Code for AAAI 2024 Conference paper [A Positive-Unlabeled Metric Learning Framework for Document-Level Relation Extraction with Incomplete Labeling].
- Python (tested on 3.6.7)
- CUDA (tested on 11.0)
- PyTorch (tested on 1.7.1)
- Transformers (tested on 4.18.0)
- numpy (tested on 1.19.5)
- apex (tested on 0.1)
- opt-einsum (tested on 3.3.0)
- ujson
- tqdm
The DocRED dataset can be downloaded following the instructions at link.
The Re-DocRED dataset can be downloaded following the instructions at link.

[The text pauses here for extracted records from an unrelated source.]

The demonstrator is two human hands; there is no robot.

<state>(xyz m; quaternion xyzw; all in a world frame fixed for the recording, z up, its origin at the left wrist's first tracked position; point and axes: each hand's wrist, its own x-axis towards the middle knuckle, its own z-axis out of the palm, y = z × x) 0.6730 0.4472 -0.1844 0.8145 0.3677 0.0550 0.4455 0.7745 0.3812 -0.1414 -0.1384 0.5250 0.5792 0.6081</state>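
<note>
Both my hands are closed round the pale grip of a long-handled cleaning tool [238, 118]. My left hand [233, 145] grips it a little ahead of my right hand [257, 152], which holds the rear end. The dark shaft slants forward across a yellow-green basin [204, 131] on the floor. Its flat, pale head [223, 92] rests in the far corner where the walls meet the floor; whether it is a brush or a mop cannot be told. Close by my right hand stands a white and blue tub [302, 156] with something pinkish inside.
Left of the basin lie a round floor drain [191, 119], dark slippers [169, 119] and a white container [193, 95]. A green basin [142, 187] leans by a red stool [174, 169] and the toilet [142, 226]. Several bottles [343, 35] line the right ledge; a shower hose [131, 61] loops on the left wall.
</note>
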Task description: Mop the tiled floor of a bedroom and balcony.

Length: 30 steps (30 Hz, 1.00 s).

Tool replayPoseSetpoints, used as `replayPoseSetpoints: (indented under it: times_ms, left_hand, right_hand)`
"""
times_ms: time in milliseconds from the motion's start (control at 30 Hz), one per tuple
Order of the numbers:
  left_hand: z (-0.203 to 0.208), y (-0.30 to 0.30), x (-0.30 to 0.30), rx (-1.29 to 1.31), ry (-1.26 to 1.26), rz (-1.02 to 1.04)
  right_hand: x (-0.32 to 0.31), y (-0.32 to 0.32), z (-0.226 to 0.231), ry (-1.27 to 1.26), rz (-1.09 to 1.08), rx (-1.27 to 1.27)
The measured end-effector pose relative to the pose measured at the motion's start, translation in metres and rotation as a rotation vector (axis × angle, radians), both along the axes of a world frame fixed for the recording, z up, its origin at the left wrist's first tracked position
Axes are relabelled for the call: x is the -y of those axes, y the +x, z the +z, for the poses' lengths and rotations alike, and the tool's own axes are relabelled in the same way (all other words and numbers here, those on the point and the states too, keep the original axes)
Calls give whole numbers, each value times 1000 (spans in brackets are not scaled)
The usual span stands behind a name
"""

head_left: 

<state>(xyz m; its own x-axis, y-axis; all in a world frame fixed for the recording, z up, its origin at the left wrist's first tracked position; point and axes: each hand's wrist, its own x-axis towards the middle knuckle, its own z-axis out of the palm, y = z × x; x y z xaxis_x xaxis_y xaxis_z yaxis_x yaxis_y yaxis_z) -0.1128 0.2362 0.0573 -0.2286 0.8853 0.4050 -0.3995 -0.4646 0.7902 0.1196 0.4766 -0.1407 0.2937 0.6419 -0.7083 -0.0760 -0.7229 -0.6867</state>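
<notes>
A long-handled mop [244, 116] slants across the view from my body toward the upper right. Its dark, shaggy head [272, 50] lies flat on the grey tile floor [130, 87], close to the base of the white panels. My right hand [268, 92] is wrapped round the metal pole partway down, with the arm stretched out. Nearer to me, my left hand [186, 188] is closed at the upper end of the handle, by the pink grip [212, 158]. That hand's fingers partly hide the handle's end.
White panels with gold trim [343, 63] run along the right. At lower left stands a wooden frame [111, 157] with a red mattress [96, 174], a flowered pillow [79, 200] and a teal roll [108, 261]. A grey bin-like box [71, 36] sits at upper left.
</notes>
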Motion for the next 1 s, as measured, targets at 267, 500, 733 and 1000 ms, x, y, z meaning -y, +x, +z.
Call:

The ChemDisGene dataset can be downloaded following the instructions at link.
P3M
|-- dataset
| |-- docred
| | |-- train_annotated.json
| | |-- train_distant.json
| | |-- train_ext.json
| | |-- train_revised.json
| | |-- dev.json
| | |-- dev_ext.json
| | |-- dev_revised.json
| | |-- test_revised.json
| |-- chemdisgene
| | |-- train.json
| | |-- valid.json
| | |-- test.anno_all.json
|-- meta
| |-- rel2id.json
| |-- relation_map.json
Train DocRED model with the following command:
>> sh scripts/run_bert_p3m.sh # P3M BERT
>> sh scripts/run_roberta_p3m.sh # P3M RoBERTa
>> sh scripts/run_bert_p3m_ext.sh # P3M BERT Extremely unlabeled
>> sh scripts/run_roberta_p3m_ext.sh # P3M RoBERTa Extremely unlabeled
>> sh scripts/run_bert_p3m_full.sh # P3M BERT Fully supervised
>> sh scripts/run_roberta_p3m_full.sh # P3M RoBERTa Fully supervised
Train ChemDisGene model with the following command:
>> sh scripts/run_bio_p3m.sh # P3M PubmedBERT